*** Block opens ***

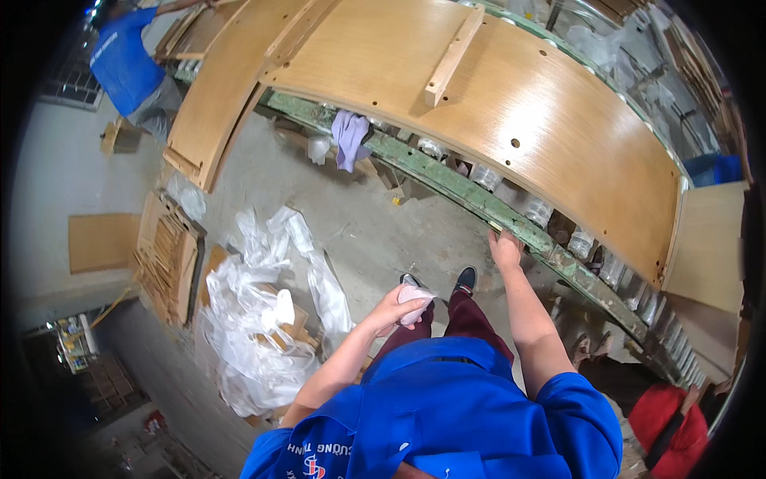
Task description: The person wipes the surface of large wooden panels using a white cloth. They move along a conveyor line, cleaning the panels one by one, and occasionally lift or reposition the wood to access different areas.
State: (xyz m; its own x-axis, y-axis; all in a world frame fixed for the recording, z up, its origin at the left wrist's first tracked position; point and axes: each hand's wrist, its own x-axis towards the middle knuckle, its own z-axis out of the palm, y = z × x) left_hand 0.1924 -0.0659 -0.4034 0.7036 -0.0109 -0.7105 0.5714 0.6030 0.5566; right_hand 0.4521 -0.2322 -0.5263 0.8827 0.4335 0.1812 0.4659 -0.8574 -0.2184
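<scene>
My left hand (389,311) is closed around a small clear plastic bag (418,303) with something pale pink in it, held in front of my legs. To the right, my right hand (506,249) reaches the near edge of a green metal conveyor rail (447,185). Its fingers curl at that edge, and their tips are partly hidden. Beyond the rail, a large varnished wooden panel (511,104) with drilled holes lies on the rollers. A loose wooden bar (455,57) rests across the panel.
A lilac cloth (349,137) hangs over the rail. Crumpled plastic sheeting (259,335) is heaped on the floor at left, near stacked cardboard (166,259). A co-worker in blue (124,60) stands at the far left. Red fabric (666,427) shows at lower right.
</scene>
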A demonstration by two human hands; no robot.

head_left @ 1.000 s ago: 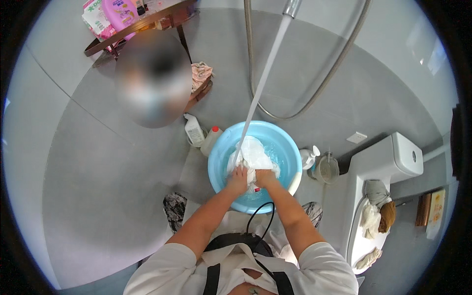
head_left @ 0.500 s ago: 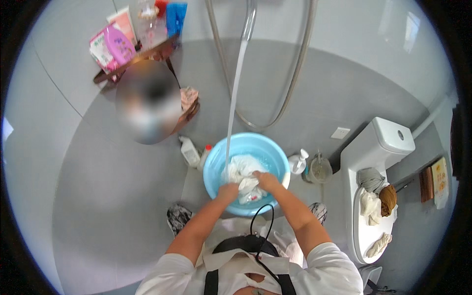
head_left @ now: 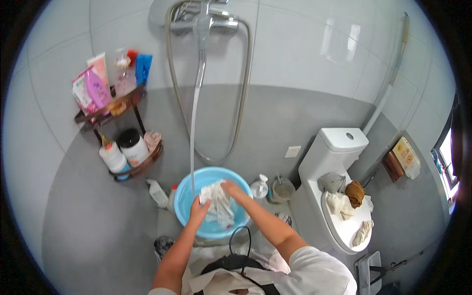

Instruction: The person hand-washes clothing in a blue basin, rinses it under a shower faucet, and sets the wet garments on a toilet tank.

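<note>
The left hand [head_left: 198, 208] pinches the white cloth [head_left: 219, 205] toward the left rim of the blue basin [head_left: 182, 202]; the right hand [head_left: 234, 191] half-curls beside it, its grip I can't tell. The cloth's wet, not yet out.

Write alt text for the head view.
A person's left hand and right hand touch a white cloth in a blue basin as tap water pours in. Cloths lie on a toilet lid at right; bottles stand on a corner shelf.
</note>
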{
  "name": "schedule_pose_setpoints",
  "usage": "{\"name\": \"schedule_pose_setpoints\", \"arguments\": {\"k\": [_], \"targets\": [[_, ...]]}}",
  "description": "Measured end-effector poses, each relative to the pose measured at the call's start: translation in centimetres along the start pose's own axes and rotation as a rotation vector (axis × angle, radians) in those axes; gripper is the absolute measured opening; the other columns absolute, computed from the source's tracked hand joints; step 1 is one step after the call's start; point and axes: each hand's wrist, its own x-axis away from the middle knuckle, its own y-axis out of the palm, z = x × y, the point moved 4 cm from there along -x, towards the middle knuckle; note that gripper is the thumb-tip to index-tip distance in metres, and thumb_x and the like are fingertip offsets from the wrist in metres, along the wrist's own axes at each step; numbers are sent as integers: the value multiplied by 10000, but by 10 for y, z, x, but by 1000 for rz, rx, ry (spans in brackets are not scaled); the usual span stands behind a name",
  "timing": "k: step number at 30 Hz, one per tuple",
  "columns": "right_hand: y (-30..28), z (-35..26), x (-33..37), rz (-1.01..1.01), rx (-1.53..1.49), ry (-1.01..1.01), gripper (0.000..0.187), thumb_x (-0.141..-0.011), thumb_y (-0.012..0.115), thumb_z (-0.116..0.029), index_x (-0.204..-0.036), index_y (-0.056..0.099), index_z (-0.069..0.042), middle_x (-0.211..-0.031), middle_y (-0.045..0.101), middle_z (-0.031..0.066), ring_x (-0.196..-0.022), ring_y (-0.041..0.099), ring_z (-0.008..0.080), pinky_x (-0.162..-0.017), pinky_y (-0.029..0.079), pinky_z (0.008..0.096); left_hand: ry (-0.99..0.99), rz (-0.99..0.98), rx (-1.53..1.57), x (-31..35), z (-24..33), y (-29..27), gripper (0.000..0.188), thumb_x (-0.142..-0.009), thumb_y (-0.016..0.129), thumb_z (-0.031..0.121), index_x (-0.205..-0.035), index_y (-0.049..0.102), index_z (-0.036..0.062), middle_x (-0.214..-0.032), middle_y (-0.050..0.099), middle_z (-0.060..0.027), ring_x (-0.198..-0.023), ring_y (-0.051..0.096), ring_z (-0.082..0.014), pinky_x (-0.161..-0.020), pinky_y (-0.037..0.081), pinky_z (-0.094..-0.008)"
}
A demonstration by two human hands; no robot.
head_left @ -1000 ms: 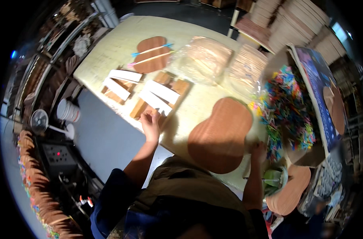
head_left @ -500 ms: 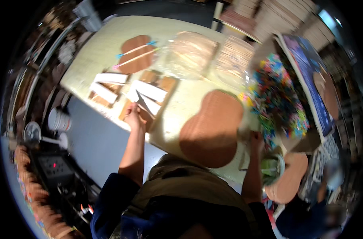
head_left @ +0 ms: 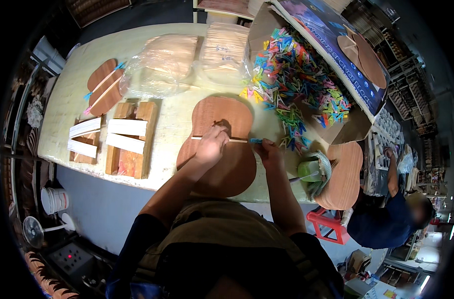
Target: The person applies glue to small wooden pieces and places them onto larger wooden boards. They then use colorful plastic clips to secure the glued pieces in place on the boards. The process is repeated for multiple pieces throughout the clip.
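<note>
In front of me lies a brown guitar-shaped wooden plate (head_left: pixel 222 174), or a stack of such plates. A thin pale wooden strip (head_left: pixel 238 140) runs across its waist. My left hand (head_left: pixel 213 144) is closed over the strip's left part, fingers pinched against it above the plate. At the strip's right end, by the plate's edge, my right hand (head_left: pixel 270 151) grips a blue clothespin (head_left: pixel 256 141) between thumb and fingers. Whether its jaws are around the edge, I cannot tell. Farther left, a smaller-looking shaped plate (head_left: pixel 105 82) carries two strips with clothespins at their ends.
A cardboard box (head_left: pixel 354 130) spills colourful clothespins (head_left: pixel 299 74) at the right. Bagged wood strips (head_left: pixel 162 55) lie at the back. Wooden blocks with white strips (head_left: pixel 128 127) stand left. A green container (head_left: pixel 309 169) and more plates (head_left: pixel 344 174) sit right, near a co-worker (head_left: pixel 386 224).
My left hand has moved from the wooden blocks to the plate, where a strip now lies. My right hand has come up to the plate's right edge with a blue clothespin. The view has shifted.
</note>
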Motion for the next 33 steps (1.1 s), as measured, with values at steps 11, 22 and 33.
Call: {"name": "schedule_pose_setpoints", "arguments": {"k": [11, 22, 33], "targets": [[9, -11, 9, 157, 420, -51, 184, -874, 610, -194, -978, 570, -48, -932, 613, 92, -820, 604, 225, -815, 477, 336, -53, 32, 73, 1, -8, 7, 78, -719, 581, -46, -719, 541, 21, -972, 593, -149, -893, 569, -347, -779, 463, -418], [24, -85, -53, 154, 1609, -750, 119, -814, 596, -123, -919, 571, -73, -891, 609, 157, -836, 606, 348, -696, 488, 441, -67, -10, 118, 1, -11, 5, 117, -685, 587, -64, -699, 532, 39, -981, 590, -145, -917, 562, -341, -780, 465, -396], [180, -41, -31, -35, 1634, -975, 325, -793, 685, -300, -988, 602, -54, -920, 624, 179, -824, 620, 353, -712, 504, 403, -35, 24, 106, 1, -11, -1, 56, -740, 597, 9, -732, 549, 38, -988, 587, -119, -925, 562, -305, -798, 463, -373]]}}
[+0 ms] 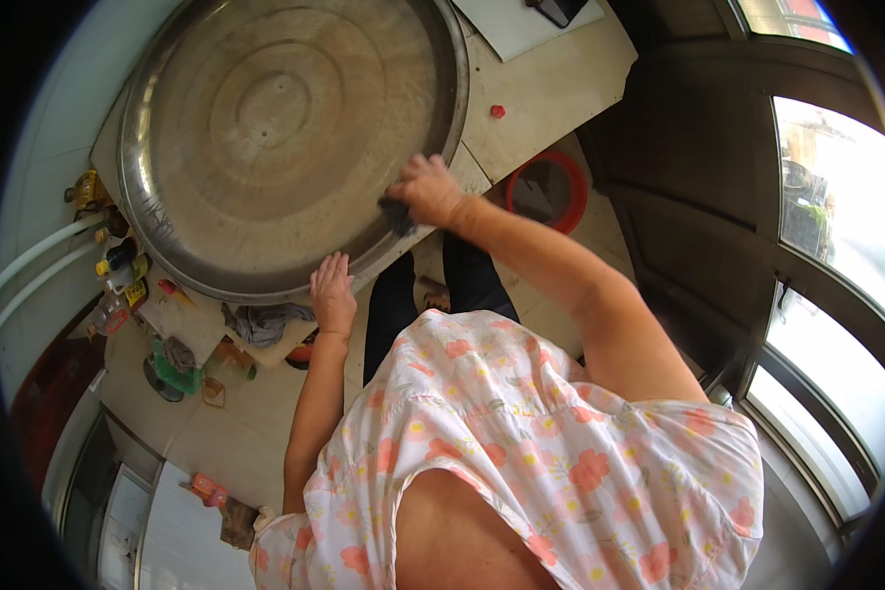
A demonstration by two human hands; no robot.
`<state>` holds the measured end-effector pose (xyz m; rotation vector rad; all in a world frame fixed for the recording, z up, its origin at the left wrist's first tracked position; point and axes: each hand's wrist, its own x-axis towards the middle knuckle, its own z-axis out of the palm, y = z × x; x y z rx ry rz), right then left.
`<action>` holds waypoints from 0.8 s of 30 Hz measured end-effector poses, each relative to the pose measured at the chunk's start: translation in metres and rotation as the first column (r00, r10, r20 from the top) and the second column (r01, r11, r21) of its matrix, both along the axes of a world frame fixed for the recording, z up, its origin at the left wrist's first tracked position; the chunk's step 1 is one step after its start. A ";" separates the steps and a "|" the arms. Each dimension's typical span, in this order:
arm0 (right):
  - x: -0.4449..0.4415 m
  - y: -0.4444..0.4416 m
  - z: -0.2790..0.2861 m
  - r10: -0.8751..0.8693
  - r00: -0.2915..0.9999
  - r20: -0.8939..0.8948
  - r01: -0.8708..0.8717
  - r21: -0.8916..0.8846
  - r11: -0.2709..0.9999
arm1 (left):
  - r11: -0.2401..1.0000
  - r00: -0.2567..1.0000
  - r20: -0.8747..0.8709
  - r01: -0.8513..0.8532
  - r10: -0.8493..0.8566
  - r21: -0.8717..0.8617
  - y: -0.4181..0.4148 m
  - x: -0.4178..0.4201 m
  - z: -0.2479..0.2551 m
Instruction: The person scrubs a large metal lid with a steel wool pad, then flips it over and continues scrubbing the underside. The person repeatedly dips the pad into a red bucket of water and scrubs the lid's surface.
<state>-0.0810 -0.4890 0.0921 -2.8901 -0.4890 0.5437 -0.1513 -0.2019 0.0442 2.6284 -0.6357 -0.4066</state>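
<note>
A large round metal pan [280,184] with a raised rim and ringed bottom stands on a tiled counter before me. My right hand [429,193] grips a dark scrubbing pad [397,215] at the pan's near right rim; the hand is slightly blurred. The fingers of my left hand [333,291] lie on the near rim, to the left of the right hand. Brownish stains and dull marks cover the inside of the pan.
A red basin [546,193] stands on the floor at the right. On the counter [538,81] lie a small red cap [497,111] and a white board [516,29]. Several bottles [118,273] line the left wall beside a grey cloth [265,324]. Dark door panels [693,192] rise at the right.
</note>
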 end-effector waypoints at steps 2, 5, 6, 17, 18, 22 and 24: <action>-0.010 0.020 -0.003 0.072 0.997 -0.024 -0.071 0.037 0.997 | 1.000 1.000 -0.029 0.001 -0.001 -0.002 -0.001 0.003 -0.004; 0.002 -0.006 -0.010 0.015 0.996 0.083 -0.015 0.000 1.000 | 1.000 0.997 -0.074 0.007 -0.006 0.012 -0.003 0.004 0.004; 0.009 -0.022 -0.011 0.017 0.988 0.151 -0.010 -0.046 0.999 | 1.000 0.996 -0.087 0.008 -0.007 0.018 -0.005 0.006 0.011; -0.010 0.026 -0.007 0.049 0.999 -0.011 -0.048 0.017 0.999 | 0.987 0.986 0.079 0.145 -0.150 0.064 -0.007 0.024 -0.008; -0.010 0.027 -0.008 0.044 0.999 -0.023 -0.043 0.018 0.999 | 0.988 0.985 0.091 0.140 -0.146 0.069 -0.007 0.024 -0.010; 0.018 -0.028 0.007 0.008 1.000 0.014 -0.006 -0.096 0.995 | 0.989 0.985 0.098 0.134 -0.139 0.058 -0.004 0.024 -0.011; 0.021 -0.039 0.005 0.016 0.998 0.062 -0.009 -0.104 0.995 | 0.988 0.989 0.065 0.129 -0.134 0.082 -0.005 0.025 -0.010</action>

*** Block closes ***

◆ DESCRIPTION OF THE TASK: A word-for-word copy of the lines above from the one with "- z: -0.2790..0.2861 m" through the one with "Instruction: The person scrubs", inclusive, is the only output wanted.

◆ SOLUTION:
  - z: -0.2790..0.2861 m
  - r10: -0.8751..0.8693
  - r00: -0.2915..0.9999
  - r20: -0.8939..0.8948
  - r01: -0.8708..0.8717
  - r21: -0.8916..0.8846
  - r11: -0.2709..0.9999
arm1 (left):
  - r11: -0.2401..1.0000
  - r00: -0.2567..1.0000
  - r20: -0.8747..0.8709
  - r01: -0.8513..0.8532
  - r10: -0.8493..0.8566
  - r21: -0.8717..0.8617
  - y: -0.4181..0.4148 m
  - x: -0.4178..0.4201 m
  - z: -0.2479..0.2551 m
Instruction: The person scrubs a large metal lid with a steel wool pad, then flips it over and continues scrubbing the underside. The person repeatedly dips the pad into a red bucket of water and scrubs the lid's surface.

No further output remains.